Muhammad Waqas Ghani, head of research at Karachi-based JS Global Capital brokerage firm, said the South Asian country is likely to miss its cotton output target of 10 million bales.

“At the current rate of arrival, the output can reach 7 million bales at its best,” he added.

Cotton is a raw material for Pakistan’s largest textile industry and was the worst hit crop by climate-induced floods earlier this year.

Osawala said Pakistan’s cotton production has been falling because of an increasing number of sugar mills being established in the country’s cotton-producing regions.

Courts in Pakistan have been issuing significant rulings to bar the establishment of sugar mills in the designated cotton belt areas of the Punjab province. In 2018, the Supreme Court ordered relocation of three sugar mills from cotton-producing districts in southern Punjab to protect the crop.

Since cotton prices are low in the international market, textile millers would go for more imports, according to the KCBF chairman.

On Dec. 22, the price of cotton in the New York market stood at as much as 65.85 cents per pound, 1.64 cents lower than last year, according to the PCCC data.

Osawala said Pakistan’s increasing textile imports are also “hurting local cotton production.”

According to the Pakistan Bureau of Statistics’ (PBS) July-November data, the country had imported raw cotton, synthetic fiber, synthetic and artificial silk yarn and worn clothing worth $2.82 billion, 5 percent more than the imports during the same period last year.

Speaking of the impact of Pakistan’s falling cotton production, Kamran Arshad, chairman of All Pakistan Textile Mills Association (APTMA), said the millers would have to import “a lot of cotton” this year.

“I think approximately 7-7.5 million bales will have to be imported this year,” he said.
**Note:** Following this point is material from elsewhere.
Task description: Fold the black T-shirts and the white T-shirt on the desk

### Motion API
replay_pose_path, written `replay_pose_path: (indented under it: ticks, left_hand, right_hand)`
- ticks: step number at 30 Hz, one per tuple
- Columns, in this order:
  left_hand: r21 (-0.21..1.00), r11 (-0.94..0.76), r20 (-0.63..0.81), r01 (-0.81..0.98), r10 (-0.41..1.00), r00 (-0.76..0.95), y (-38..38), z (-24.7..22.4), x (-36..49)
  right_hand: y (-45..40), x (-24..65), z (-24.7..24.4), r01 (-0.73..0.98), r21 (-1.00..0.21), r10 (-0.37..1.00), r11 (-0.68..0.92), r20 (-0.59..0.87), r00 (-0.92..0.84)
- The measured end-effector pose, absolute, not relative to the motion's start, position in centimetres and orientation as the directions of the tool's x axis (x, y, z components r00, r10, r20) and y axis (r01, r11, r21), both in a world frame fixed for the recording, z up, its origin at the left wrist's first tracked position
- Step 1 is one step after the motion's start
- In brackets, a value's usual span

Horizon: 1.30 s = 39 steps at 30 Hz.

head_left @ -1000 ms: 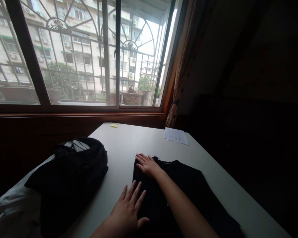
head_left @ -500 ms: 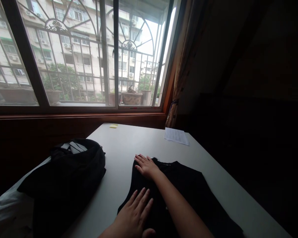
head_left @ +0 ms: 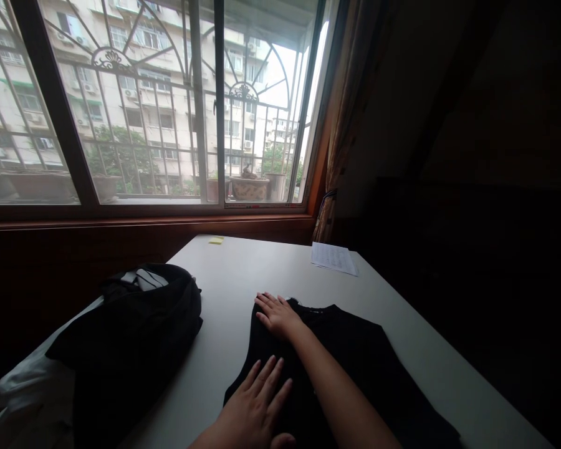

The textile and apparel sector is Pakistan’s largest exporter, accounting for more than half of the country’s overall exports and contributing around 8.5 percent of the gross domestic product (GDP) by employing nearly 40 percent of the industrial labor force. But high energy costs and outdated infrastructure among other factors continue to slow growth and leave the country trailing regional peers.

In the last fiscal year, Pakistan imported as much as 6.2 million cotton bales each weighing 220 kilograms, mostly from Brazil and the United States, according to KCBF Chairman Arshad.

Shankar Talreja, head of research at Karachi-based Topline Securities, said Pakistan is likely to import cotton worth $1.2 billion this year “considering the requirement.”

“The full-year import of cotton is likely to remain over $1 billion,” Talreja said.

Economic experts say while importing more cotton would ensure smooth supply of raw material to Pakistan’s textile sector, it may put pressure on the country’s foreign exchange reserves that rose to $15.9 billion last week after the International Monetary Fund (IMF) released a $1.2 billion tranche under Pakistan’s $7 billion loan program.